[Instructions for the task]:
Please write out exactly the lines of the data below from the line holding "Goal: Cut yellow" through the line holding "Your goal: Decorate", and leave out the rest.

[Material provided]:
____________________
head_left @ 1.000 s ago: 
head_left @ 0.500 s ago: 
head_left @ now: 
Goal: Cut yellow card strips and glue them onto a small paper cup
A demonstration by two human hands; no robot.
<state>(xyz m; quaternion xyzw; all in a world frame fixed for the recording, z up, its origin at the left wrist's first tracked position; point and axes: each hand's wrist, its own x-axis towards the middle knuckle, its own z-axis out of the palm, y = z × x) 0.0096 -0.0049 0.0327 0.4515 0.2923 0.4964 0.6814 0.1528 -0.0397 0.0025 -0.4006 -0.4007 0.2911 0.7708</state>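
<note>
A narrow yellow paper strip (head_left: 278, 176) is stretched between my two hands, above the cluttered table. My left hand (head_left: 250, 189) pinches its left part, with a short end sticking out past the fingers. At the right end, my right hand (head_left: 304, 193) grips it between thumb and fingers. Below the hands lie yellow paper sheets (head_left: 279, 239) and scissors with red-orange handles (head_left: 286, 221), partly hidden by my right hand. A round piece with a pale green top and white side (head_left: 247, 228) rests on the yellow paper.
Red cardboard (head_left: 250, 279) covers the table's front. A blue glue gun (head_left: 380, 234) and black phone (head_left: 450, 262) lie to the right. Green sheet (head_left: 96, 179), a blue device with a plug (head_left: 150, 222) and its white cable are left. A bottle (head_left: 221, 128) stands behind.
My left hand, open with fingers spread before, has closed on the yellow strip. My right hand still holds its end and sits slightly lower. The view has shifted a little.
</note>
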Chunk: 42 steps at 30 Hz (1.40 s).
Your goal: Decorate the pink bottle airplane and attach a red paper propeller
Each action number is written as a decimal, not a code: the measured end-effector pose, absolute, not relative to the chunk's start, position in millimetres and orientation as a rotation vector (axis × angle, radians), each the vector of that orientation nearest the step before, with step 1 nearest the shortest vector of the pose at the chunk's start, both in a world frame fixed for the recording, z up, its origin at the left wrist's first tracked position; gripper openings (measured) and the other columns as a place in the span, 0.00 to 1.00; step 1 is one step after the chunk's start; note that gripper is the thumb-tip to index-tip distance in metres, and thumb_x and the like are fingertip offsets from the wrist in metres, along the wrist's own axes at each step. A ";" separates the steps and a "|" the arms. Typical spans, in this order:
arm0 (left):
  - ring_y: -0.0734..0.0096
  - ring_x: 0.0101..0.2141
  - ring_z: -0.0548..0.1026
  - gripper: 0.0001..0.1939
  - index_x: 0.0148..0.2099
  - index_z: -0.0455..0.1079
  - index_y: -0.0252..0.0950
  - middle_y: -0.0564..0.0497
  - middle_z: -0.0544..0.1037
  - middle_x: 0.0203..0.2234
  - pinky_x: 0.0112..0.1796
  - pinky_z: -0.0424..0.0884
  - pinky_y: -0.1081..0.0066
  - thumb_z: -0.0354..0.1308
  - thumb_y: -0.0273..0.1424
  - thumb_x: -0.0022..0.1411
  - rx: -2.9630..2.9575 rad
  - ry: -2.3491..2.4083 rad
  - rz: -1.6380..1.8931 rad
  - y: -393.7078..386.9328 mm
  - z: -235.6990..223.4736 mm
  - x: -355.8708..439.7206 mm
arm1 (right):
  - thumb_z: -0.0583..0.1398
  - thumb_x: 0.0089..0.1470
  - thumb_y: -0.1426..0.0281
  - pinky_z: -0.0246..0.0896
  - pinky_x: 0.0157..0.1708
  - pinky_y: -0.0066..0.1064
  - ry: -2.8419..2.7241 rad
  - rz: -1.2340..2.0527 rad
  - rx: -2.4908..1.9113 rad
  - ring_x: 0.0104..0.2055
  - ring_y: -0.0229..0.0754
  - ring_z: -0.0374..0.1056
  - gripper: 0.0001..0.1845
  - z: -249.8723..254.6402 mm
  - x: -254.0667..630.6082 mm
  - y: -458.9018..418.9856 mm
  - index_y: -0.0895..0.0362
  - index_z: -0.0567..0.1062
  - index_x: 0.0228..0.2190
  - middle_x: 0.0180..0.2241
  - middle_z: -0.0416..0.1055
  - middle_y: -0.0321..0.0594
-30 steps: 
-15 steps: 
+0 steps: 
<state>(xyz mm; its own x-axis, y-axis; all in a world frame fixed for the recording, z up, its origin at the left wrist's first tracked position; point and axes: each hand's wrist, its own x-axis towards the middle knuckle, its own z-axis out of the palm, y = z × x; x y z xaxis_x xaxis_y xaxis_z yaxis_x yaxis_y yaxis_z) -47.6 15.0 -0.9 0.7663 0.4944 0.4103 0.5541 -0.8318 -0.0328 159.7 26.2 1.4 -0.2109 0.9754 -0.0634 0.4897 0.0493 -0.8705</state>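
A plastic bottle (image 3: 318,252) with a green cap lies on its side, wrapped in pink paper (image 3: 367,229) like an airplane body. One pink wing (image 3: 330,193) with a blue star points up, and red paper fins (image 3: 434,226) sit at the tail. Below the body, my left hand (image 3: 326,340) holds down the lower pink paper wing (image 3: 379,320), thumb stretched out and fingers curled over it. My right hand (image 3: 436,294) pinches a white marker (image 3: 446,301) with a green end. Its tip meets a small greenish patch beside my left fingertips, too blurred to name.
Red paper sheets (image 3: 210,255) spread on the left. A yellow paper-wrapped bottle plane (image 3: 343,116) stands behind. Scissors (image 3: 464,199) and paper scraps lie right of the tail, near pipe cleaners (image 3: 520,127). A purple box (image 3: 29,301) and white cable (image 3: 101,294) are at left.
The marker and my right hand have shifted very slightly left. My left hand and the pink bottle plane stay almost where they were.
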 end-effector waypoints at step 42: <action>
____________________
[Reply to the task]:
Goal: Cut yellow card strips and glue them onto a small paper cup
A demonstration by two human hands; no robot.
<state>(xyz m; quaternion xyzw; all in a world frame fixed for the recording, z up, its origin at the left wrist's first tracked position; point and axes: each hand's wrist, its own x-axis towards the middle knuckle, its own z-axis out of the palm, y = z × x) 0.0096 -0.0049 0.0327 0.4515 0.2923 0.4964 0.6814 0.1528 -0.0397 0.0025 -0.4006 -0.4007 0.2911 0.7708</state>
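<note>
A narrow yellow paper strip (head_left: 278, 176) is stretched between my two hands, above the cluttered table. My left hand (head_left: 250, 189) pinches its left part, with a short end sticking out past the fingers. At the right end, my right hand (head_left: 304, 193) grips it between thumb and fingers. Below the hands lie yellow paper sheets (head_left: 279, 239) and scissors with red-orange handles (head_left: 286, 221), partly hidden by my right hand. A round piece with a pale green top and white side (head_left: 247, 228) rests on the yellow paper.
Red cardboard (head_left: 250, 279) covers the table's front. A blue glue gun (head_left: 380, 234) and black phone (head_left: 450, 262) lie to the right. Green sheet (head_left: 96, 179), a blue device with a plug (head_left: 150, 222) and its white cable are left. A bottle (head_left: 221, 128) stands behind.
My left hand, open with fingers spread before, has closed on the yellow strip. My right hand still holds its end and sits slightly lower. The view has shifted a little.
</note>
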Chunk: 42 steps at 30 Hz (1.40 s).
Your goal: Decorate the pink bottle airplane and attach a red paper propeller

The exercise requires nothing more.